Copy word for word the lines from the start of the records through the line that contains "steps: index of", both included.

Dataset records
* * * * *

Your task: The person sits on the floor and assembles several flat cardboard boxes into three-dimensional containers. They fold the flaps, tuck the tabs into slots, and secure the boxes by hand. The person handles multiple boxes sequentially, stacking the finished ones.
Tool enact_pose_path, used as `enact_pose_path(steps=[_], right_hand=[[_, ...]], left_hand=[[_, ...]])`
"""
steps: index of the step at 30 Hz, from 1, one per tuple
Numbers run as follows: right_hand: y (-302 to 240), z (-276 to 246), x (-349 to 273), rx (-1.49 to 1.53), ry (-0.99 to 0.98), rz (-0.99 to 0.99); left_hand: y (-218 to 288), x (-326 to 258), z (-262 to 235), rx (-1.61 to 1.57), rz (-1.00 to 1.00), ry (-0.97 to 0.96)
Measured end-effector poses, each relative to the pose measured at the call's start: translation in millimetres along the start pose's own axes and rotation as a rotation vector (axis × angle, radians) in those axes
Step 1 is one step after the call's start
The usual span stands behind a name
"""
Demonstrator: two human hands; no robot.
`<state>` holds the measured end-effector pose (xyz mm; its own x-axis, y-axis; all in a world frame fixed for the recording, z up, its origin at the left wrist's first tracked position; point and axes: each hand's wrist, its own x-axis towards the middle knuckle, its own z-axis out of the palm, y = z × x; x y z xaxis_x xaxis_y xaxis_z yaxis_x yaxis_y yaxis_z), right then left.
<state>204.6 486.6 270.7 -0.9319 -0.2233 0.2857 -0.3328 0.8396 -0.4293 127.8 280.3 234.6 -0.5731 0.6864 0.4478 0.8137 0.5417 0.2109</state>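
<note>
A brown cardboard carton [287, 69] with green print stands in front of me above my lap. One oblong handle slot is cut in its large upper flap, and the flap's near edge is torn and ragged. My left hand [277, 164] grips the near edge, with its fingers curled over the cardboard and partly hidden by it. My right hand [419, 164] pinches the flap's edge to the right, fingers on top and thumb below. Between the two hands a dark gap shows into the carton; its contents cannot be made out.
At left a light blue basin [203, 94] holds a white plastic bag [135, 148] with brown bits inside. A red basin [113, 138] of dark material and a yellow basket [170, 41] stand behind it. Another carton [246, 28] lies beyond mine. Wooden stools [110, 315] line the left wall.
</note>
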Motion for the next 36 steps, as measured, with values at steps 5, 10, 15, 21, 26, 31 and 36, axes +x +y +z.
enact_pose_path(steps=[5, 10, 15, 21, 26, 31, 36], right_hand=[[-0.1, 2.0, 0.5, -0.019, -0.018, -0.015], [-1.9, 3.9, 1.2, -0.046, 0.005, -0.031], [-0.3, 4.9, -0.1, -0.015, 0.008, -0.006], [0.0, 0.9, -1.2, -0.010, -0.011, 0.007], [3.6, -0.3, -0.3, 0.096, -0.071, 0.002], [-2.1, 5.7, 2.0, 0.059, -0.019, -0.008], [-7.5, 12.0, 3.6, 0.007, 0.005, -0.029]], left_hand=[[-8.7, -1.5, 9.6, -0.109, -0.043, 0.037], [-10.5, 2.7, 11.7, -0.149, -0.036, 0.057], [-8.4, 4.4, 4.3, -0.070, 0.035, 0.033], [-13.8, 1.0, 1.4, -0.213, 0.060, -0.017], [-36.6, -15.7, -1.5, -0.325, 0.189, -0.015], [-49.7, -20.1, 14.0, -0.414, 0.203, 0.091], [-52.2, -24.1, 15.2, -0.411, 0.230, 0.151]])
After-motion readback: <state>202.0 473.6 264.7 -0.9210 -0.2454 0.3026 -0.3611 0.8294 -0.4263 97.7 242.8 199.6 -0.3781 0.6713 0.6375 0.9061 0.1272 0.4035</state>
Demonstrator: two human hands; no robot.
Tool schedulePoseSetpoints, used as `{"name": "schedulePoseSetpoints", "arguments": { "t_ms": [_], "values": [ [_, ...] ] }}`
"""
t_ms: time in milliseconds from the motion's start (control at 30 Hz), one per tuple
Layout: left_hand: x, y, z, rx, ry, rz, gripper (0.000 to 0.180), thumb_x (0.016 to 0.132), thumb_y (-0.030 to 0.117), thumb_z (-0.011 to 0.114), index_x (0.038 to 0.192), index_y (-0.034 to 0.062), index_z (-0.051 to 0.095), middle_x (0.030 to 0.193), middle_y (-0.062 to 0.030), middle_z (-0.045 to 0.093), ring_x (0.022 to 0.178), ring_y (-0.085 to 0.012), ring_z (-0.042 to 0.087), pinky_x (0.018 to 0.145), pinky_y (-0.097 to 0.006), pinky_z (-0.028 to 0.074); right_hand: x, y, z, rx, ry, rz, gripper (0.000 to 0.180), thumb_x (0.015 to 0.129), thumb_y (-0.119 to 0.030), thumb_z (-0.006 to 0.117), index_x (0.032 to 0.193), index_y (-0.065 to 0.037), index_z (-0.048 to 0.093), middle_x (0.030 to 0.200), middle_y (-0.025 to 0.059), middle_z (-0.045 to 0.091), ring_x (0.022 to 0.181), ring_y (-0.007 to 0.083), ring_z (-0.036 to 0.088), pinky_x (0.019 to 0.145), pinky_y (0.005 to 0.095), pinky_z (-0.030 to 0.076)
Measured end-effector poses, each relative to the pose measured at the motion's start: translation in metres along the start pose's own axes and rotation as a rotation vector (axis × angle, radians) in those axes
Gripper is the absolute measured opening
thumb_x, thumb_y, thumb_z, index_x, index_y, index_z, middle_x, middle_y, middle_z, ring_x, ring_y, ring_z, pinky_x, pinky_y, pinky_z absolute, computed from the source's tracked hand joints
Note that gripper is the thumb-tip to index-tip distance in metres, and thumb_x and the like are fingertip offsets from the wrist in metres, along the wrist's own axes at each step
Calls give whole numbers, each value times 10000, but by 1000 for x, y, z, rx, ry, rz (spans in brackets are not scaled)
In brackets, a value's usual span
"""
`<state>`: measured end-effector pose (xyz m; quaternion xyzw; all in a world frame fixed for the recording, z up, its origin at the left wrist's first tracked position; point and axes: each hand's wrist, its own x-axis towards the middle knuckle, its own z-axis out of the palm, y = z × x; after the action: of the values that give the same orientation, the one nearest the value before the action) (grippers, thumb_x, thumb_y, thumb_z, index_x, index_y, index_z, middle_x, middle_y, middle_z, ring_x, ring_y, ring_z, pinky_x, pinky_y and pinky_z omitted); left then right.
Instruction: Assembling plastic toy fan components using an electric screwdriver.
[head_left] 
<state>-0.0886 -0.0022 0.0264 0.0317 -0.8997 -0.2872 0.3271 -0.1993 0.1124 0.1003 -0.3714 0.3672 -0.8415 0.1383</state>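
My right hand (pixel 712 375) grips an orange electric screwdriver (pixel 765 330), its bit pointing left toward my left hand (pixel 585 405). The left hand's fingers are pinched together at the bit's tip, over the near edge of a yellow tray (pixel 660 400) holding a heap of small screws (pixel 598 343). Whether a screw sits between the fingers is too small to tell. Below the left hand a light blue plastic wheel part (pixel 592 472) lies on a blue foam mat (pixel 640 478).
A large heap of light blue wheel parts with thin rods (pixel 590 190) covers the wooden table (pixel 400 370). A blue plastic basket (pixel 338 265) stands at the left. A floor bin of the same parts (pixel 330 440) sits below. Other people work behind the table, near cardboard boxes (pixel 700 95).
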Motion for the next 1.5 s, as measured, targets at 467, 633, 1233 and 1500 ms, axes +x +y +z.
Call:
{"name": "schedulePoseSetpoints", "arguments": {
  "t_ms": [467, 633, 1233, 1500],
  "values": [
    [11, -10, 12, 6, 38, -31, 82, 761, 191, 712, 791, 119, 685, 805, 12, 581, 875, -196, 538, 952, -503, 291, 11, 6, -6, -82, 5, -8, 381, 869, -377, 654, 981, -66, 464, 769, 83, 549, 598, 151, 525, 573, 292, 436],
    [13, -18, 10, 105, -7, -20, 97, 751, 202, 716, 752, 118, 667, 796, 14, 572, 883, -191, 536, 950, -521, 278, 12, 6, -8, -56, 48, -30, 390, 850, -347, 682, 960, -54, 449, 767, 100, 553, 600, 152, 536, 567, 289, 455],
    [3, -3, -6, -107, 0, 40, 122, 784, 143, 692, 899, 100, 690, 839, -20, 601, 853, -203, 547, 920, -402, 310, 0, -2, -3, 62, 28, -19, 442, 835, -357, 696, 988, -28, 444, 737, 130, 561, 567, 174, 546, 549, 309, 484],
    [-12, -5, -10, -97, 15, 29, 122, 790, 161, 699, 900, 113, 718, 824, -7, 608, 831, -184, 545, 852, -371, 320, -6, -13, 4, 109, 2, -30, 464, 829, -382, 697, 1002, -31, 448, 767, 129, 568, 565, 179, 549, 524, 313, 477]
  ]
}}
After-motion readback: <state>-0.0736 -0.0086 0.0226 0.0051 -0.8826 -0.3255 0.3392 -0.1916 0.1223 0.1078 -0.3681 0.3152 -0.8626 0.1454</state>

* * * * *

Answer box
Your task: The person sits on the floor and assembles several flat cardboard boxes into three-dimensional containers. They fold the flaps, tuck the tabs into slots, and secure the boxes by hand. The person handles multiple boxes sequentially, stacking the finished ones.
Tool enact_pose_path, used as `enact_pose_path(steps=[_], right_hand=[[_, ...]], left_hand=[[_, ...]])`
"""
steps: index of the step at 30 Hz, from 1, one per tuple

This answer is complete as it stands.